The control unit 17 controls the gas supply unit 13 to add an inert gas such as Ar, He, or Xe, a nitrogen gas, or the like to the gas G to increase the spread of the plasma P.
That is, the control unit 17 controls the gas supply unit 13 to add at least one of the inert gas and the nitrogen gas to the gas G so that the surface region 100a is irradiated with ultraviolet rays.

The plasma processing apparatus 1 removes the damaged surface region 100a as follows, for example.
First, the substrate 100 is placed on the mounting portion 10a by a transport device (not shown).
Next, the ultraviolet irradiation unit 16 irradiates the surface region 100a of the substrate 100 with ultraviolet rays.
Next, the pressure reducing unit 12 reduces the pressure inside the processing container 10 to a predetermined pressure.
Next, a predetermined flow rate of gas G is supplied from the gas supply unit 13 to the discharge pipe 11a via the flow rate control unit 13a.

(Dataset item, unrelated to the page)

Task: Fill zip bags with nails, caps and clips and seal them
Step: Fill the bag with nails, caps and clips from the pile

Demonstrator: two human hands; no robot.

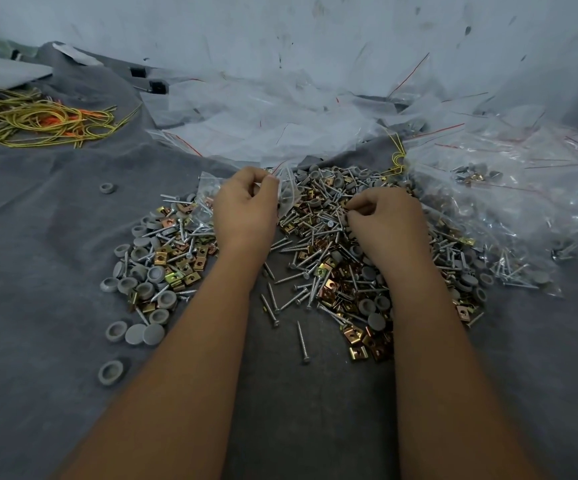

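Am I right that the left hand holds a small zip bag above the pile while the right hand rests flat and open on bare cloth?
Not quite. In the head view the right hand is curled, fingertips picking in the hardware pile, not flat on cloth. The left hand does hold the zip bag.

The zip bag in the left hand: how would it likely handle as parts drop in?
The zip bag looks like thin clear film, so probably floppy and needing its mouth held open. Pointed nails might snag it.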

On the other hand, a microwave M having a predetermined power is radiated into the introduction waveguide 11b from the microwave generating unit 11c. The radiated microwave M propagates in the introduction waveguide 11b and is radiated toward the discharge tube 11a via the slot 11b2.

The microwave M radiated toward the discharge tube 11a propagates on the surface of the discharge tube 11a and is radiated into the discharge tube 11a. Plasma P is generated by the energy of the microwave M radiated into the discharge tube 11a in this way. Then, when the electron density in the generated plasma P becomes equal to or higher than the density (cutoff density) that can shield the microwave M supplied through the discharge tube 11a, the microwave M is discharged from the inner wall surface of the discharge tube 11a. It will be reflected until it enters the space in 11a by a certain distance (skin depth). Therefore, a standing wave of the microwave M is formed between the reflecting surface of the microwave M and the lower surface of the slot 11b2. As a result, the reflection surface of the microwave M becomes a plasma excitation surface, and the plasma P is stably excited and generated on this plasma excitation surface. In the plasma P excited and generated on the plasma excitation plane, the gas G is excited and activated to generate plasma products such as radicals and ions.

The gas containing the generated plasma product is conveyed into the processing container 10 via the connecting pipe 14. At this time, ions having a short life cannot reach the processing container 10, and only radicals having a long life reach the processing container 10. The gas containing radicals introduced into the processing container 10 is rectified by the rectifying plate 10b and reaches the surface region 100a irradiated with ultraviolet rays. Since the surface region 100a irradiated with ultraviolet rays has a low bond strength between Si and C, even if it contains silicon carbide, it can be easily removed by radicals.

The above is the case where the ultraviolet irradiation unit 16 irradiates the surface region 100a with ultraviolet rays, but the surface region 100a may be irradiated with the ultraviolet rays generated when the reaction product is generated.
For example, the moving portion 15 shortens the distance between the plasma P and the surface region 100a so that the surface region 100a is irradiated with ultraviolet rays.
Further, at least one of the decompression unit 12, the microwave generation unit 11c, and the gas supply unit 13 increases the spread of the plasma P so that the surface region 100a is irradiated with ultraviolet rays.
Since the position control of the plasma P and the control of the spread of the plasma P can be the same as those described above, detailed description thereof will be omitted.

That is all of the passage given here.